I would recommend it because:

  1. it had very stylee cane armchairs at the outside tables,
  2. the coffee was a good price - it has gone up heaps with the rising cost of milk, but I think some places are using this as an excuse to 'milk' the tourists, and everyone gets caught in that. I'm not ready to pay $4.50 for a latte. It was $3.00 here and it was nice coffee too.
  3. good range of cake/slices. The caramel and choc chip slice was my favourite of the ones we sampled and was very tasty indeed. Kate preferred a different choc slice which had real chocolate topping. Rowena had a mini lemon meringue pie. She said it was very nice, but we never expect bought lemon meringue pie to be lemony enough - we always add extra to the recipe when we make it.
Right after we arrived a large group of oldies wearing matching tee shirts arrived too. (So we timed it just right.) They were the Mt Maunganui walkers and joggers group (according to the tee shirts).

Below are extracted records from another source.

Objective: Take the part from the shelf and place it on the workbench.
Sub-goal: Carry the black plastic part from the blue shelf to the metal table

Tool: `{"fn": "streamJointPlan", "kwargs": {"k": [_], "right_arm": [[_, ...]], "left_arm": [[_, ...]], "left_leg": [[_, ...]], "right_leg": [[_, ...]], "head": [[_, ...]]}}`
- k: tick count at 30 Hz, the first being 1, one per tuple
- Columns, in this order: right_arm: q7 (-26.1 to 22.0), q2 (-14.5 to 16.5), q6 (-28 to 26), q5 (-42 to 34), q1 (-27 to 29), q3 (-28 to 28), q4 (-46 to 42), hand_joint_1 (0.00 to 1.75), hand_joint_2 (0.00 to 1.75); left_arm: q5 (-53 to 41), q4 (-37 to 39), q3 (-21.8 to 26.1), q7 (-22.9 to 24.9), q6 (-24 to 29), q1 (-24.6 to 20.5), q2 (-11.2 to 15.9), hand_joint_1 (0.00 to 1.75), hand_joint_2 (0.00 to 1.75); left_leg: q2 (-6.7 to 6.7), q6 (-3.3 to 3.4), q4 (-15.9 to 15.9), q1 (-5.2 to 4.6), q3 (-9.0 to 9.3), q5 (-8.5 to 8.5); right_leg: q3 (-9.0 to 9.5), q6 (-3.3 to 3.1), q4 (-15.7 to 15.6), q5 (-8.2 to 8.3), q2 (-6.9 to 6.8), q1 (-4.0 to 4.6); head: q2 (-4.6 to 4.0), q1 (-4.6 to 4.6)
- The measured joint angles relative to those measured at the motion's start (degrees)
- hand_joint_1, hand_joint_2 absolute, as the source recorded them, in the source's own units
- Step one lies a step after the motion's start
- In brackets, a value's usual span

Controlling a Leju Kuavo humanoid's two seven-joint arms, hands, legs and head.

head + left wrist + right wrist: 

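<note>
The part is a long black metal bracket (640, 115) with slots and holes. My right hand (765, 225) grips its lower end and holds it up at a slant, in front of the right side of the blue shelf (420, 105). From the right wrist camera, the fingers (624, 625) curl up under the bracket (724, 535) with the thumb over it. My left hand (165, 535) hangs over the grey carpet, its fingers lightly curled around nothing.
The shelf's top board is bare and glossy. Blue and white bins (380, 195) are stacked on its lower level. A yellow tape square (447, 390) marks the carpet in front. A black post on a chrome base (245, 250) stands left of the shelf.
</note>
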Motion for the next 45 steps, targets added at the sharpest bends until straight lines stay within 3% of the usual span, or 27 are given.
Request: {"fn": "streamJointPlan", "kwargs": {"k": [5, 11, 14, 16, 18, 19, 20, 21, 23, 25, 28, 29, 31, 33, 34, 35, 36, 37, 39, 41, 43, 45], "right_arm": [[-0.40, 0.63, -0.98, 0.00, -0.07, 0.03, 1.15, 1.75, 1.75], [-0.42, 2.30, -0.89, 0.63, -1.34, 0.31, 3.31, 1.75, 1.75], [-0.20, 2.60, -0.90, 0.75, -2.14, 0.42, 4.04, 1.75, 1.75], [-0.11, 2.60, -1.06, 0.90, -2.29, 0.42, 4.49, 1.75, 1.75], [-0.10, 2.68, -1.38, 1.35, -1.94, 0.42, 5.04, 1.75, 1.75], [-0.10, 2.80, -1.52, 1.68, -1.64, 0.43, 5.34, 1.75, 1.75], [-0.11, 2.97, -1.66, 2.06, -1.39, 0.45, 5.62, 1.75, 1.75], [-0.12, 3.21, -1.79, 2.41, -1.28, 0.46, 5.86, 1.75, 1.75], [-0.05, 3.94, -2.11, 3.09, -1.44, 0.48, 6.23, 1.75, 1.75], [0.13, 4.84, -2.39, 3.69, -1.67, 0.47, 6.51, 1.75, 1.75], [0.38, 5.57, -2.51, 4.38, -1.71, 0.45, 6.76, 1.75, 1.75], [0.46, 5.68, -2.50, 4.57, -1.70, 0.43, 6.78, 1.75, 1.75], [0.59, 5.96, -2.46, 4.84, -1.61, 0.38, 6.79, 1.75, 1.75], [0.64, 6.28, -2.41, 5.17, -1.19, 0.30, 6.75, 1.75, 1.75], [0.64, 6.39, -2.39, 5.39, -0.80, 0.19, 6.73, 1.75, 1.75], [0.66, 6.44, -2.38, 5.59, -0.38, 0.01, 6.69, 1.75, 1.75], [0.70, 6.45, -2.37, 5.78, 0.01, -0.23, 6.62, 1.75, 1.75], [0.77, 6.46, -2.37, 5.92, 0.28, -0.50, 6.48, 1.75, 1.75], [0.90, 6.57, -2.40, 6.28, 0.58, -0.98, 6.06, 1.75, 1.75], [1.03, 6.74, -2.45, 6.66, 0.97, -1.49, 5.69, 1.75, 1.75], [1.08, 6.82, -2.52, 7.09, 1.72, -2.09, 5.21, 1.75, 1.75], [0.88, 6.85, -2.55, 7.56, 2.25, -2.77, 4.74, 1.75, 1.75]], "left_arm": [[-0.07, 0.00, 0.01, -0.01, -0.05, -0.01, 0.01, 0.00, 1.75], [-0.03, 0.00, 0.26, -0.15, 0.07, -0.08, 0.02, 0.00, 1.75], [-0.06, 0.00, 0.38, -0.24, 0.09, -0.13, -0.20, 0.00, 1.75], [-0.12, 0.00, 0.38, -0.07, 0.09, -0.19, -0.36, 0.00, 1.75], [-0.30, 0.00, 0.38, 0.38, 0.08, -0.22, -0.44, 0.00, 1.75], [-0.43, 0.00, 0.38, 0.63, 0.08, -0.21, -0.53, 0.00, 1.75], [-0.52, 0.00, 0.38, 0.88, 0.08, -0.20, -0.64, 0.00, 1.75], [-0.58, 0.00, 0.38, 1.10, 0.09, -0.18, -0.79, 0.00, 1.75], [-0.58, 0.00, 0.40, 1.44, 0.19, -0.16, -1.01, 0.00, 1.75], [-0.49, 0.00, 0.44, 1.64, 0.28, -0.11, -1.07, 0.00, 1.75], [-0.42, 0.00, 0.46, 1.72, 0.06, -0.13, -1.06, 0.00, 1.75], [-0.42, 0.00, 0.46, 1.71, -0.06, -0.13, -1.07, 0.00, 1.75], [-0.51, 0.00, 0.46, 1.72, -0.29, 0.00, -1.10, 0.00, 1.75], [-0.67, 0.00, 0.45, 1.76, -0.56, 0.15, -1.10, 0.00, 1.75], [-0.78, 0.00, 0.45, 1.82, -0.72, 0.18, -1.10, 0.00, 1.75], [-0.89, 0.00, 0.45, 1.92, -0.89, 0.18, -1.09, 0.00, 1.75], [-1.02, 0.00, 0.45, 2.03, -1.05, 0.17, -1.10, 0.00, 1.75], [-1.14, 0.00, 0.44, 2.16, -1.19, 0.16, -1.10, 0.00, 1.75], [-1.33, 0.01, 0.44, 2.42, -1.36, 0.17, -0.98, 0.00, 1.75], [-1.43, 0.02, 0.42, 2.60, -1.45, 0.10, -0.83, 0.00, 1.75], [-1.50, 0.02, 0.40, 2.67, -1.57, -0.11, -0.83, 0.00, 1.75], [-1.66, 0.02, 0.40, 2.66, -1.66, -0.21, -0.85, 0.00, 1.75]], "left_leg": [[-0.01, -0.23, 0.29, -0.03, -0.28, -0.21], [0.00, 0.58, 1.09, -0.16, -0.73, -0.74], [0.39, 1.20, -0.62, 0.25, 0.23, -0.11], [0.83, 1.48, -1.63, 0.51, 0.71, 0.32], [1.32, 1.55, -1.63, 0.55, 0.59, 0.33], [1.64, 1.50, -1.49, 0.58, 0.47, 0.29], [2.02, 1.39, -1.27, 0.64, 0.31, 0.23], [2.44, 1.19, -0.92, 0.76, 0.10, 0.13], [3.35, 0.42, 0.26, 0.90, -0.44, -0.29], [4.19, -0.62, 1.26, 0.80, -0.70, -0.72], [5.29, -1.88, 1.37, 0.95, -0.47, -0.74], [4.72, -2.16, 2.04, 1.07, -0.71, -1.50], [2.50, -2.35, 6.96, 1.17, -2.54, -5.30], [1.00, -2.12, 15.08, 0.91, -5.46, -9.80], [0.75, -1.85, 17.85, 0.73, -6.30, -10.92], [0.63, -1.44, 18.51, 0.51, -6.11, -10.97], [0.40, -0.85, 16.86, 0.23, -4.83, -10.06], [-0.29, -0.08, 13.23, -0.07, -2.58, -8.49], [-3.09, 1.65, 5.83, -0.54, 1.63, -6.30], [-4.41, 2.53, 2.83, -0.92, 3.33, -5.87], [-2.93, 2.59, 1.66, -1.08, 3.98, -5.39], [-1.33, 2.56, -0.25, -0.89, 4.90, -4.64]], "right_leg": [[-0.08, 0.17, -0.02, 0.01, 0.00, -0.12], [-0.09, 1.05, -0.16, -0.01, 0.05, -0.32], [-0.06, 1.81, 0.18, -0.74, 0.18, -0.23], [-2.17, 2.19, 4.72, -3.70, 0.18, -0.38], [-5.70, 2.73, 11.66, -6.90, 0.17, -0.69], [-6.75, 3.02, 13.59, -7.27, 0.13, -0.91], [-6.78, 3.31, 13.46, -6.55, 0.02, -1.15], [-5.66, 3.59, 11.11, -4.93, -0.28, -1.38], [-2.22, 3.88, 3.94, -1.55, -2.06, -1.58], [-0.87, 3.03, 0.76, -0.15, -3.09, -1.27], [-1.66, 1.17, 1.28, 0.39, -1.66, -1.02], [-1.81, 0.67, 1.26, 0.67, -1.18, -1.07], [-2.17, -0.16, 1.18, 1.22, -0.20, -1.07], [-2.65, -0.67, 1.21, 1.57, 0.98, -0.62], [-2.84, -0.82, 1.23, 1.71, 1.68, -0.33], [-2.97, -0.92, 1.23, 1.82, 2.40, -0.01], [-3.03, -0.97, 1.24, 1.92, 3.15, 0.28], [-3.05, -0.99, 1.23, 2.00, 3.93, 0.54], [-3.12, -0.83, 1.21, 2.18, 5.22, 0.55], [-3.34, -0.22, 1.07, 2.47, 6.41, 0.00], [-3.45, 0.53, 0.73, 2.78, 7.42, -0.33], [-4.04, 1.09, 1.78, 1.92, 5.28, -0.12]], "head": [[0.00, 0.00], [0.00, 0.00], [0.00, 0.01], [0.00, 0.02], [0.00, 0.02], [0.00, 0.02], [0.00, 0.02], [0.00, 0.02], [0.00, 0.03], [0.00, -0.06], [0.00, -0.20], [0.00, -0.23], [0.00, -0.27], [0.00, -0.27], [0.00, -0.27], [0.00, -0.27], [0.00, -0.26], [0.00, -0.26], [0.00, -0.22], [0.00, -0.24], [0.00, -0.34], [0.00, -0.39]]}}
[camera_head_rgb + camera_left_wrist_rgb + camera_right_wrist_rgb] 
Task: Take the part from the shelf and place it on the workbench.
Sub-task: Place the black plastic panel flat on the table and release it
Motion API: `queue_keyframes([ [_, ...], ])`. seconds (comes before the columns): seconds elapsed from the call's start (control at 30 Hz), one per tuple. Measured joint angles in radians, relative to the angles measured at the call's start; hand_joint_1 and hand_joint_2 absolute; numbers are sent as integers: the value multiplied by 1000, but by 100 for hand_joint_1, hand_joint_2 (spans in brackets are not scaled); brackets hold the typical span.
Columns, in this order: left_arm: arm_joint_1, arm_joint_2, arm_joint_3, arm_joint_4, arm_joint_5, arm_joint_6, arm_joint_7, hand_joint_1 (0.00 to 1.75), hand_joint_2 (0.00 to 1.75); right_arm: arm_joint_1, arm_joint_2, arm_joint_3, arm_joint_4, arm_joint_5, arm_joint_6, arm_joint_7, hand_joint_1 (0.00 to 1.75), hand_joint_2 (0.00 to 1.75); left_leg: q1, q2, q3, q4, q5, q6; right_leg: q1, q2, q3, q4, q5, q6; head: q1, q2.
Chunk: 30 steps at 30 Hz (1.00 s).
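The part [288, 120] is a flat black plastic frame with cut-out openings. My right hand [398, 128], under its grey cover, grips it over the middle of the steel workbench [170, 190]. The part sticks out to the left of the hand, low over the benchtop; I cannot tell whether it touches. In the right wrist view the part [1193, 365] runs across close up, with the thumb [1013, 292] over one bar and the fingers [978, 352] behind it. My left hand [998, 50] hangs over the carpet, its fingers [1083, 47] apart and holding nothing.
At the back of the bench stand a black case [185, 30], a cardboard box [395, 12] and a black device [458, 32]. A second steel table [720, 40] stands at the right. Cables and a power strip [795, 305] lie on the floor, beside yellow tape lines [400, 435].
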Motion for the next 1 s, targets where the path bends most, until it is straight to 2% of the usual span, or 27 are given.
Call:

It seems that when you retire to the Mount you fill your days by walking (or jogging) with friends, meeting for coffee afterwards, then probably hitting the beach in the afternoon. Sounds alright to me!

Thursday, January 24, 2008

Mt Maunganui ferry

We spent a week in Taurange during the early part of January. We had a holiday house - a two bedroom suburban unit - on the west side of the city, and every day we drove over the bridge to Mt Maunganui to swim.

(Before you ask, no, there's no toll on the bridge anymore.)

Fabulous swimming, by the way. Perhaps it always is, but it was hot hot weather, and not the wind we are used to here. We tried several points on Long Beach, but settled on a favourite some 5 minutes drive from the Mount.

One day I took the girls on the ferry from the Mount to Tauranga. It's about 25 minutes I think, and gave a different view of the city and port.

I like this view of the mount (above), with the series of pine trees as a counterpoint to the mount itself.

And one of the older three girls (a good one of Katie) to show they were really there.

Bern took the car round and met us at the end. That's him leaning on the wharf.

Monday, January 21, 2008

Imagine swimming in the harbour!

(Actually, better not to imagine too much.....!)

But, yesterday it was so hot (and we'd been invited to a beach BBQ by friends) that I swam in the harbour for possibly the very first time.

I'm a bit of a wuss as regards getting into cold water. We have swum every day at Mt Maunganui and Rotorua lakes since my last post (not Lk Rotorua itself), but I have always only paddled at the beaches round here, due to the Antarctic currents that tend to swirl round te Upuko o te Ika.

But, on a very hot day round about 6pm, the water at Hataitai Beach was lovely.

One acquaintance I met there says she doesn't put her head under (just in case), and another lady swimming recommended sandals (rocky bottom might have glass....). But the friends who invited us for the BBQ have swum there often for years with no mis-haps. So it must be all right.

The picture is from Google Images. We swam to the left of the changing sheds.

Wednesday, January 2, 2008


Happy new year to anyone reading this.

And it has been a happy one so far. It was such a great day yesterday that we took a picnic to Lyall Bay Beach and Elanor had a swim. The rest of us only paddled or read or dug in the sand.

The beach (any beach) is colloquially known as the 'big sandpit, by the big bath'. Can't remember whose toddler comment led to that phrase. May not have been one of ours. Anyway, Elanor has a new (serious!) spade from one of her sisters for Christmas, and Bern is writing a book on sand play, so I can see lots of serious research is going to be required this Summer!